◆ **Aim of the exercise**:
Find the string "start" in the listing and report every line that has it.

◆ **Provided records**:
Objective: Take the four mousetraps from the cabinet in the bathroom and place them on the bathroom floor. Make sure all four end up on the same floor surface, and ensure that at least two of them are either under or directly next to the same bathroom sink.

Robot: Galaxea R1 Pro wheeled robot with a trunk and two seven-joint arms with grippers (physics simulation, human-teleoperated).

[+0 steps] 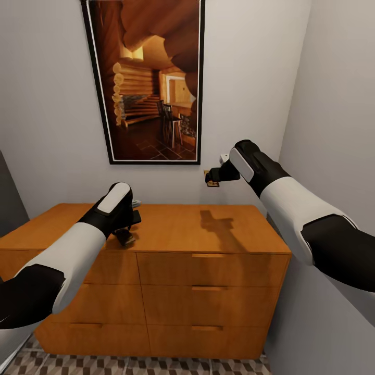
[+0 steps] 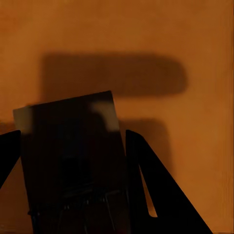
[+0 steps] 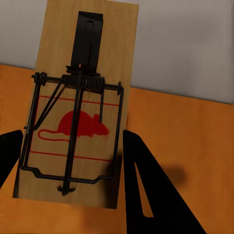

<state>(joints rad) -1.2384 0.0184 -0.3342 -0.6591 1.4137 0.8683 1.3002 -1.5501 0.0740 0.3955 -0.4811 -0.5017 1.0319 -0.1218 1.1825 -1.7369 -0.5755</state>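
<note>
The cabinet, a low orange-brown chest of drawers, stands against the wall ahead. My left gripper hangs just over the left part of its top, shut on a mousetrap that looks dark in shadow between the fingers. My right gripper is raised well above the cabinet's right half, near the wall. It is shut on a second mousetrap, a tan board with a black spring bar and a red mouse print. This trap shows as a small tan bit in the head view. The bathroom floor with its cube pattern shows below the cabinet.
A large framed picture of a log cabin interior hangs on the wall above the cabinet. A grey wall runs close along the right side. A dark panel edges the left. The drawers are closed.
</note>
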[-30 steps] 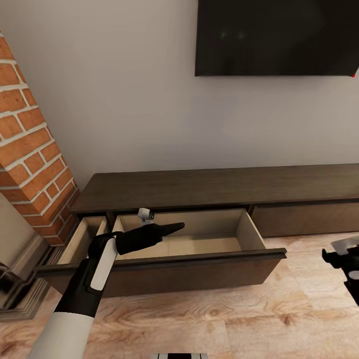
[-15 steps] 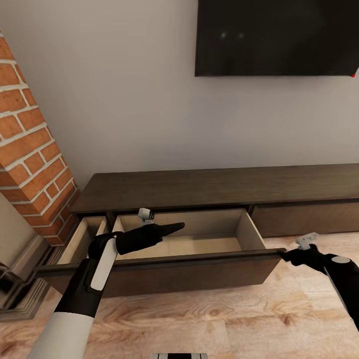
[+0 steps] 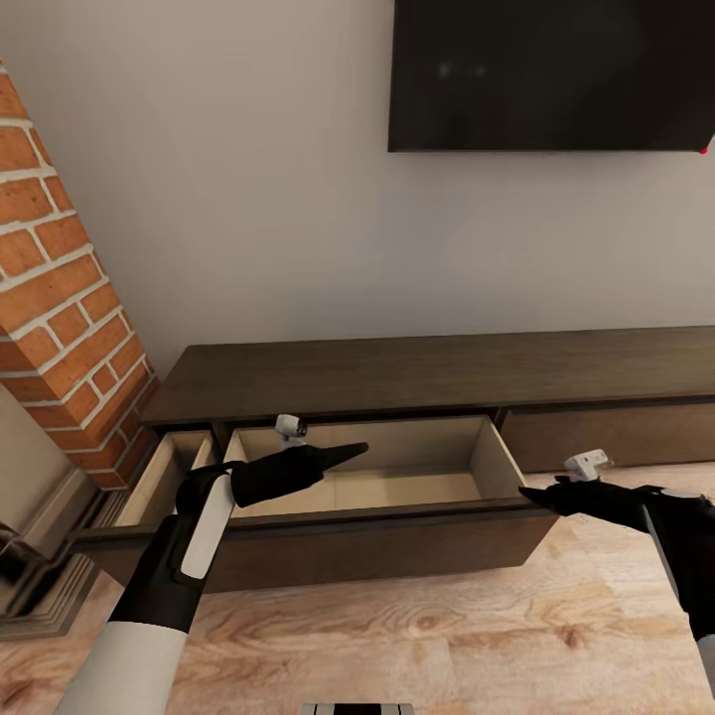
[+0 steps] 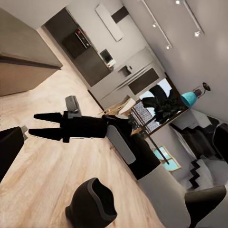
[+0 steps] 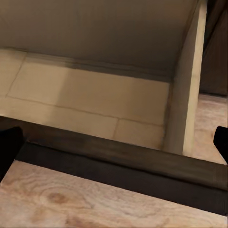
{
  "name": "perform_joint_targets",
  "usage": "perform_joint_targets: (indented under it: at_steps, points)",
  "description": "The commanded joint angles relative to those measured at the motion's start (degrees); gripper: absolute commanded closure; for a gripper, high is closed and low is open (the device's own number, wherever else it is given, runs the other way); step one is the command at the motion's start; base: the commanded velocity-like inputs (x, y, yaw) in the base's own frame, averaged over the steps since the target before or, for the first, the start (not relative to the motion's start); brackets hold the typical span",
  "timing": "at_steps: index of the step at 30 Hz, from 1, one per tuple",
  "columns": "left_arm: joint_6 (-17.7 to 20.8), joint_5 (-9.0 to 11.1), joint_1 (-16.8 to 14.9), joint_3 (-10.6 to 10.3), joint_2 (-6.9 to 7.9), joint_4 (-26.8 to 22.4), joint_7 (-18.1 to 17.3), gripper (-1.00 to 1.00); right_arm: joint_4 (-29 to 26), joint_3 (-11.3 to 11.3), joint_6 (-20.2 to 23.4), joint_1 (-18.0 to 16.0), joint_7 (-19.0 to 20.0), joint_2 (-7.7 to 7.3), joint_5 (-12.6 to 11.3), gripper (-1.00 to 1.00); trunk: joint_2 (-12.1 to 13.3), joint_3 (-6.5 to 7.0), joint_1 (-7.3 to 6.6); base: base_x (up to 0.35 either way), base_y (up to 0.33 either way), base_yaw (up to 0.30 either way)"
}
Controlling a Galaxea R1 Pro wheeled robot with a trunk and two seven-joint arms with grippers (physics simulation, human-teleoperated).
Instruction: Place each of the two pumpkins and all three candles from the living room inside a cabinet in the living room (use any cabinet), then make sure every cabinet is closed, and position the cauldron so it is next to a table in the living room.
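Observation:
The long dark-brown cabinet [image 3: 437, 372] runs along the wall, and its middle drawer [image 3: 377, 546] is pulled out. The part of the drawer's pale floor that I can see is bare. My left gripper [image 3: 353, 453] hovers over that drawer's left part, open and holding nothing. My right gripper [image 3: 531, 494] is at the drawer's right front corner. Its fingers are spread wide on either side of the front rim [image 5: 118, 156], and it is open in the left wrist view [image 4: 40, 124] too. A black rounded pot shape, likely the cauldron [image 4: 92, 206], sits on the floor. The pumpkins and candles are out of view.
A second drawer [image 3: 164, 477] at the cabinet's left end is also pulled out, right beside the brick fireplace [image 3: 60, 328]. A dark TV [image 3: 551, 74] hangs on the wall above. Wooden floor [image 3: 447, 636] lies in front of the cabinet.
My right arm has swung in from the right edge to the open drawer's right front corner. The left arm and both drawers have not moved.

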Motion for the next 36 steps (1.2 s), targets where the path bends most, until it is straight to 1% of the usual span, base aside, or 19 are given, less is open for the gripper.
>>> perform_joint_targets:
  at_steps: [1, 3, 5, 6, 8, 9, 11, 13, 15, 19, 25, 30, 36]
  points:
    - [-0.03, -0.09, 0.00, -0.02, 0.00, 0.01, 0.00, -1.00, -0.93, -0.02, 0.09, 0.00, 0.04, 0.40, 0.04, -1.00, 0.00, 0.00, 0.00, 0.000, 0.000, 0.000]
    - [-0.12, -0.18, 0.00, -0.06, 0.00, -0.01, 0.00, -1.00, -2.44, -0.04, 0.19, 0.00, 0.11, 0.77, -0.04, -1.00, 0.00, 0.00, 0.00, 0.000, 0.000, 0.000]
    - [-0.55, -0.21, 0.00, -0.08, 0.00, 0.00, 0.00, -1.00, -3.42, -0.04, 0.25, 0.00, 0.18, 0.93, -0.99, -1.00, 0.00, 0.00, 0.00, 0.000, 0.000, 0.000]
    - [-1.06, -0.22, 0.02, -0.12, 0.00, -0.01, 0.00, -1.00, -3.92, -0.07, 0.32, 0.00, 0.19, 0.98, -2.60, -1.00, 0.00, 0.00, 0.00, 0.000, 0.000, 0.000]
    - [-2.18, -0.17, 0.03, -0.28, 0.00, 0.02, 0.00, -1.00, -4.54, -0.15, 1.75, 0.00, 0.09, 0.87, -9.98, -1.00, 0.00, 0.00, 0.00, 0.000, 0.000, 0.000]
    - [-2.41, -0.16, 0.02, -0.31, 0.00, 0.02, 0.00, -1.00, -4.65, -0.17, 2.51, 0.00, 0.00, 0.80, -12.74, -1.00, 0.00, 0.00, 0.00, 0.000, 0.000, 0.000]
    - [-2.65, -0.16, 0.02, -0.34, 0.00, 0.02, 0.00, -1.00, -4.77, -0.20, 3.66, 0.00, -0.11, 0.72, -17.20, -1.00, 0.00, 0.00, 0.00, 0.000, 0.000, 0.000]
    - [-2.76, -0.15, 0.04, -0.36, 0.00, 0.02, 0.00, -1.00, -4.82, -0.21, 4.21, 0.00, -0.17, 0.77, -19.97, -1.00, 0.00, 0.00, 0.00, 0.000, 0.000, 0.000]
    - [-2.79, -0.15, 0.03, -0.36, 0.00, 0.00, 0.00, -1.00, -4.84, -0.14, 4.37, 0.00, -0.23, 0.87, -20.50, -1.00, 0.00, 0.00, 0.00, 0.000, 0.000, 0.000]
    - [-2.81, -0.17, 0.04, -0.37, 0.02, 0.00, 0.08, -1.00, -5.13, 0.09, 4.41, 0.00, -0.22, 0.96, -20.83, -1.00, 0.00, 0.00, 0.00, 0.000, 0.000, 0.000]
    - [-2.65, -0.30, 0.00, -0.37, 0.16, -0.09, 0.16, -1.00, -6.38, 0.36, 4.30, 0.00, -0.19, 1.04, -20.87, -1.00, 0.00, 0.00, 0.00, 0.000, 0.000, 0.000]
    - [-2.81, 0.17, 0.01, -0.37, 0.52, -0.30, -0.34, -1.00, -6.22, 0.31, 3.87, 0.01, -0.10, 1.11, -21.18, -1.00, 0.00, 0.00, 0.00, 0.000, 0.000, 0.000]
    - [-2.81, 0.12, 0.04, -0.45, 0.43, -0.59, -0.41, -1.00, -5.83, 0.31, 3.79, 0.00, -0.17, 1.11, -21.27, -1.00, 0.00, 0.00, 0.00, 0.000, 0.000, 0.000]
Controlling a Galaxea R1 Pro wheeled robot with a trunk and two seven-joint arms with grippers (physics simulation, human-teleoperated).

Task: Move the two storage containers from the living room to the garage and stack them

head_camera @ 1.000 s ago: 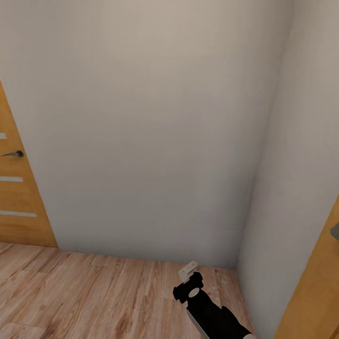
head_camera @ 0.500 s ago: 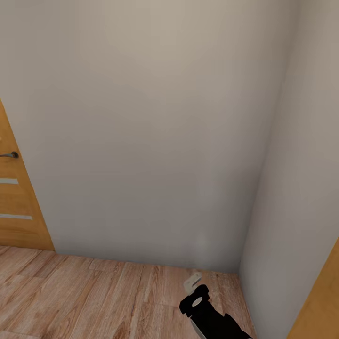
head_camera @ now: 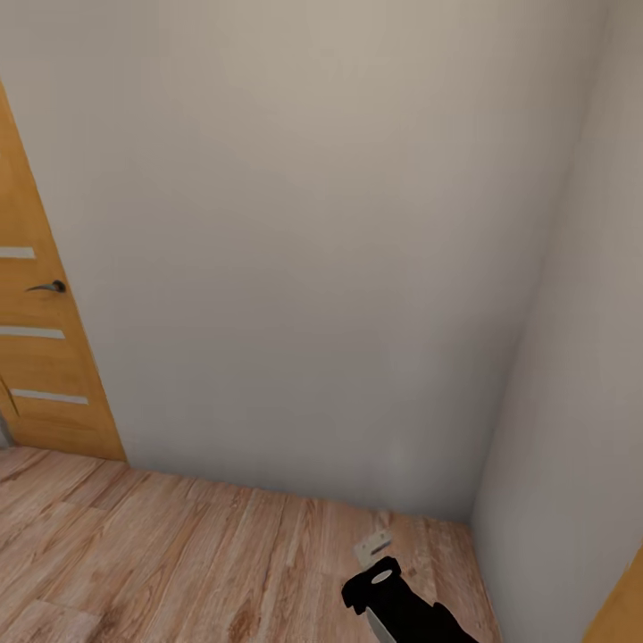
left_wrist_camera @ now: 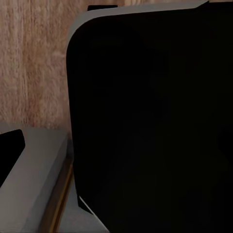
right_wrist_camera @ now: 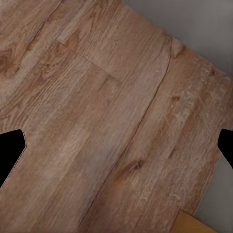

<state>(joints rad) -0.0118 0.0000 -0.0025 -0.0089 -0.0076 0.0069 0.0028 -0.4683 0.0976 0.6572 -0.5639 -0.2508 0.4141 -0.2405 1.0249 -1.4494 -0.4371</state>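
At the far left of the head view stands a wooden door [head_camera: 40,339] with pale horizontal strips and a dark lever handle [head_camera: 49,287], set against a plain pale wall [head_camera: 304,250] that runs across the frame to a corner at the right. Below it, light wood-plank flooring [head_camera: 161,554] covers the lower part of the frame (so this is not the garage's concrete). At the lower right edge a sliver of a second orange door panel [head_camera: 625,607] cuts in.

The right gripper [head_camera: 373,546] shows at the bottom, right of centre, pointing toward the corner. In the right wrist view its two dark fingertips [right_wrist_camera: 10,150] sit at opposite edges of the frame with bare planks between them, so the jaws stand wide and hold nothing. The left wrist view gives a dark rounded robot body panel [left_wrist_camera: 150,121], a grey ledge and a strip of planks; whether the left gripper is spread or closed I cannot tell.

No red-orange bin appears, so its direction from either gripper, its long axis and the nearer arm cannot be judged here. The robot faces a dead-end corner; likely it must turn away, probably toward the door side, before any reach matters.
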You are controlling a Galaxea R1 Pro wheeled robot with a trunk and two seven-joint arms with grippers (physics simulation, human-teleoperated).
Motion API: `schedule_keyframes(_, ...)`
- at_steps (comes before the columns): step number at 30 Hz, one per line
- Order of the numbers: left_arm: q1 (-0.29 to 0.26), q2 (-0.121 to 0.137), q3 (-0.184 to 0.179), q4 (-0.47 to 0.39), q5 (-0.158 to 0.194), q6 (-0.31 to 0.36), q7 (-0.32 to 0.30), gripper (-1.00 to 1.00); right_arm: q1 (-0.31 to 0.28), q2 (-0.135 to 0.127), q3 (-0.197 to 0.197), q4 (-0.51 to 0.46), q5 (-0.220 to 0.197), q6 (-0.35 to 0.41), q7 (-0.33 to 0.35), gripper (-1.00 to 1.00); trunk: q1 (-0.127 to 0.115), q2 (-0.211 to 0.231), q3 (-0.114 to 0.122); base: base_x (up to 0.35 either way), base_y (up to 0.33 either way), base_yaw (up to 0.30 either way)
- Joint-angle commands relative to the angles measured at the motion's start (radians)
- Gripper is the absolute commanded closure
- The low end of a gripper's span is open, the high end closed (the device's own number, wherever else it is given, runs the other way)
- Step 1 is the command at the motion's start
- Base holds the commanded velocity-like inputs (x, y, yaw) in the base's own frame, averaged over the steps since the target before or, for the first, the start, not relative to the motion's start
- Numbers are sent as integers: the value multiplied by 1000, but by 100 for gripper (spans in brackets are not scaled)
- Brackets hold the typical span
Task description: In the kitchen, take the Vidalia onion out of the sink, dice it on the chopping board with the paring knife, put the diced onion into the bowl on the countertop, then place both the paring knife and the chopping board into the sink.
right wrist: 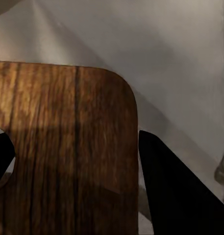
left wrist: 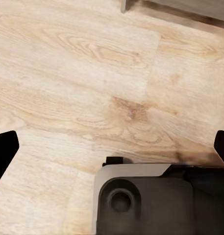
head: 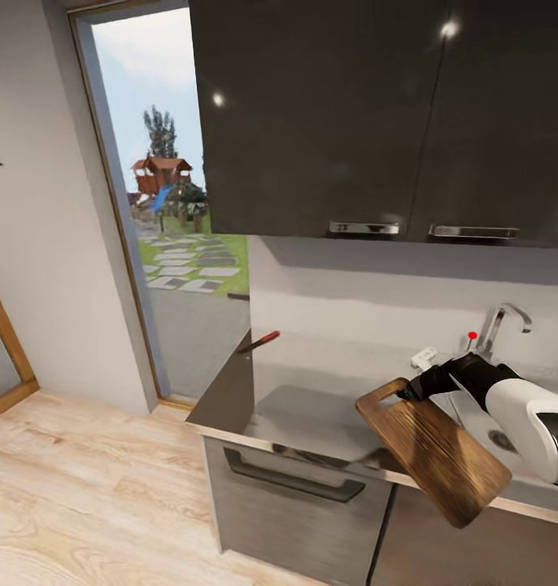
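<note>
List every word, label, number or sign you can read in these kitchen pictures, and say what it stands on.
None: no readable text shows on the wall cabinets, the chopping board, the countertop or the tap.

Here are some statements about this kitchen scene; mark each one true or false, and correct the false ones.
1. The right gripper holds the chopping board by its handle end. True.
2. The chopping board lies flat inside the sink. False: it is lifted and tilted, with its far end hanging over the front edge of the countertop.
3. The paring knife lies on the countertop, near its left end by the wall. True.
4. The left gripper holds the paring knife. False: in the left wrist view its fingers are wide apart over the wooden floor, with nothing between them.
5. The tap has a blue knob. False: the knob is red.
</note>
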Motion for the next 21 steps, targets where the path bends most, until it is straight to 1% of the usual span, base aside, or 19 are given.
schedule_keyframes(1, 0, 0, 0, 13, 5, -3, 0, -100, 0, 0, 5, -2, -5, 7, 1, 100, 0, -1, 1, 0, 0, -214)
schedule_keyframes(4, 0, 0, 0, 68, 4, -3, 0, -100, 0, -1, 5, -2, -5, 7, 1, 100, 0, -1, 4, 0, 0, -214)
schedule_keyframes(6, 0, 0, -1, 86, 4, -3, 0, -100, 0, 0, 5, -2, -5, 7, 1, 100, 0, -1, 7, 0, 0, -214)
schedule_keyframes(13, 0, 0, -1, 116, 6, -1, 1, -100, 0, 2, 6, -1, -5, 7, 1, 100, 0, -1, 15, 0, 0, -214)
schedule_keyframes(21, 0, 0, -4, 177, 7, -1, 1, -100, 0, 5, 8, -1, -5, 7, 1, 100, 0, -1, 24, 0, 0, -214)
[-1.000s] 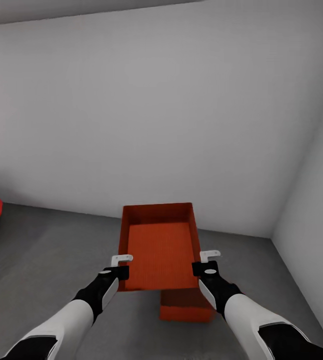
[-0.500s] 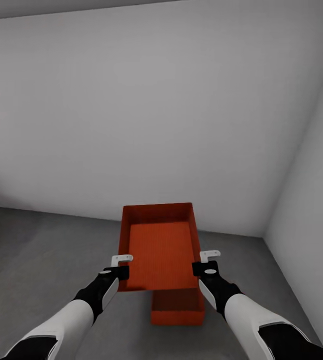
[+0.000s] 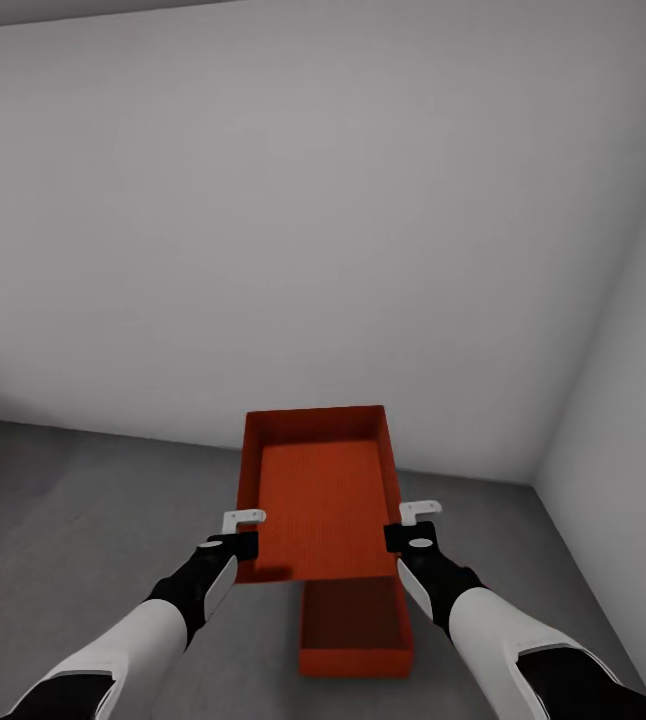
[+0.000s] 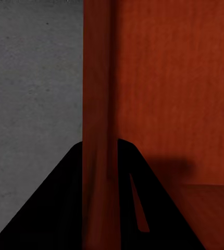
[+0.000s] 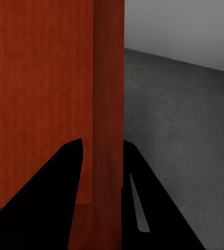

◆ **Output of the exercise**:
  "description": "The commanded joint angles relative to those measured at the motion's start (degrees); gripper: absolute commanded closure; for a gripper, high is closed and low is open (the device's own number, wherever else it is given, runs the other way); step one is the command at the motion's start; base: the commanded velocity-like inputs (x, y, yaw) in the base's own frame, averaged over the steps since the target before or, for the first, the start (not relative to the motion's start); brackets hold the typical span",
- Joint-angle commands relative to the angles measured at the motion's start (radians)
- Step 1 is the command at the motion's start
- Base holds the commanded velocity-like inputs (x, y, yaw) in the base's own frame, averaged over the steps since the target before or, for the first, the start, not relative to the motion's start

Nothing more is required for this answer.